According to the company, GKFG’s money services segment registered an increase in both revenue and pre-tax profit, compared to the period in the prior year, and leveraged opportunities presented by the COVID-19 pandemic to drive the adoption of digital channels. This led to significant growth in transaction volumes from these channels.
In line with GK Group’s digital transformation strategy and its response to the pandemic, GKONE Digital, Jamaica’s first cashless financial services store, was opened on Harbour Street, downtown Kingston, in July. The new one-stop shop provides cashless financial services, including banking, insurance, bill payment, remittance, consumer loans and cambio services all at one location.
GK’s insurance and banking and investment segments also reported growth in revenue during the period under review.
First Global Bank sustained growth in its loan and deposit portfolios, and in collaboration with GK Money Services, successfully established several thousand accounts for beneficiaries of the COVID Allocation of Resources for Employees (CARE) Programme.
GK Group Chief Financial Officer Andrew Messado announced a dividend payment of 40 cents per stock unit, payable on September 24, 2020, totalling approximately $396 million. As at June 30, earnings per stock unit stood at $2.77.

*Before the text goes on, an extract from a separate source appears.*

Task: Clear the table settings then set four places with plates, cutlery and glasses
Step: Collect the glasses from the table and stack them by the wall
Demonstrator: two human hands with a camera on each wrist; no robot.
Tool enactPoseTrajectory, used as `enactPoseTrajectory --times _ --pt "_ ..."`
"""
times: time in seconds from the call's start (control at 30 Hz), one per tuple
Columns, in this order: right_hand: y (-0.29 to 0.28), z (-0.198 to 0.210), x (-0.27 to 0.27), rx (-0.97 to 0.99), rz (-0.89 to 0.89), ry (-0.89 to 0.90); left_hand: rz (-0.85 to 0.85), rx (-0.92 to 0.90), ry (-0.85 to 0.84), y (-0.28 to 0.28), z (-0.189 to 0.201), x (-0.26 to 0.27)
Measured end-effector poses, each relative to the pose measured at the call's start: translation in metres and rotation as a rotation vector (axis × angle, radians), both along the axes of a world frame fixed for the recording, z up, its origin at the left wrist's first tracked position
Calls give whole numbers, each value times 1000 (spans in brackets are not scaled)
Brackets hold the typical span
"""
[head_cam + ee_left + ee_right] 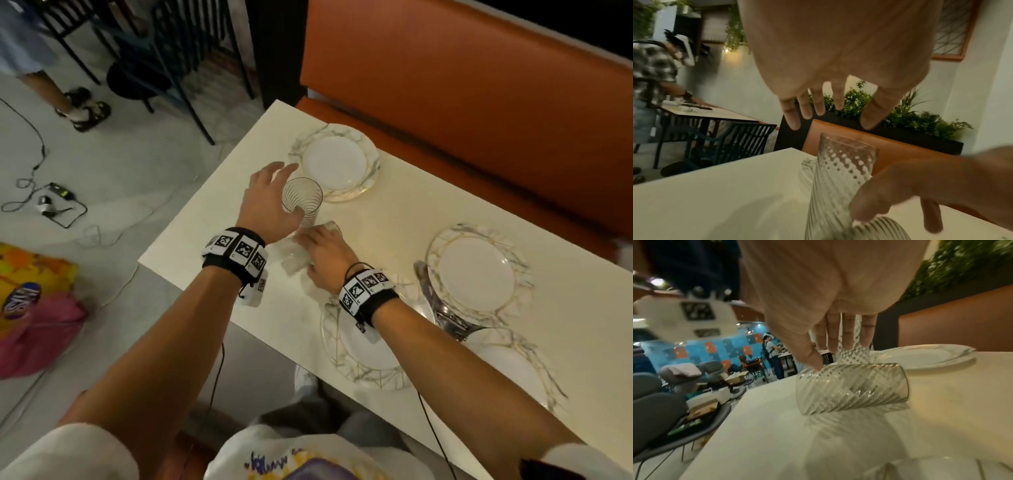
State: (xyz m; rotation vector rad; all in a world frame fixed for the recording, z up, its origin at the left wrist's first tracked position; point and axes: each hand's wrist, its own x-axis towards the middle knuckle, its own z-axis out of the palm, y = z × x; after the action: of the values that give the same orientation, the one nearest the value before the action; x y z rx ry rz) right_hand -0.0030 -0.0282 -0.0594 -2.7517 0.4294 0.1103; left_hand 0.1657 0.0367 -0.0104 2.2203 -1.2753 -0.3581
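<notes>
The open left hand (270,195) should close gently around the upright glass (303,202) beside the far plate (335,161); the right hand (325,260) holds the lying glass (851,387).

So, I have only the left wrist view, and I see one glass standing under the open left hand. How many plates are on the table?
Observer: The head view shows four. The far plate lies just beyond the standing glass.
Operator: And what lies at my lower edge, half cut off?
Observer: A second glass, lying on its side on the table. The right hand holds it from above.
</notes>
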Motion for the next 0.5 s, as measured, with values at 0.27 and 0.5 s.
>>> enactPoseTrajectory --times 0.27,0.5 --pt "11 -23 27 -147 106 211 -162 284 91 -25 -8 18" --pt "17 -26 27 -185 104 145 -92 153 89 -21 -6 21"
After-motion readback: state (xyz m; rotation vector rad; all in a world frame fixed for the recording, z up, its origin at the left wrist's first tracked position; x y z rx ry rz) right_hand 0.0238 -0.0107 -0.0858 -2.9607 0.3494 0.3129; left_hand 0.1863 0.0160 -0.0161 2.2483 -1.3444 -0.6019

“The outlook for the remainder of 2020 is unclear, and we anticipate that the second half of the year could see reduced consumer spending as a result of diminished, disposable income. Despite this, GK remains positive and committed to delivering our products and service with quality. We will continue to manage the business prudently in this environment, for the benefit of our stakeholders,” Wehby affirmed.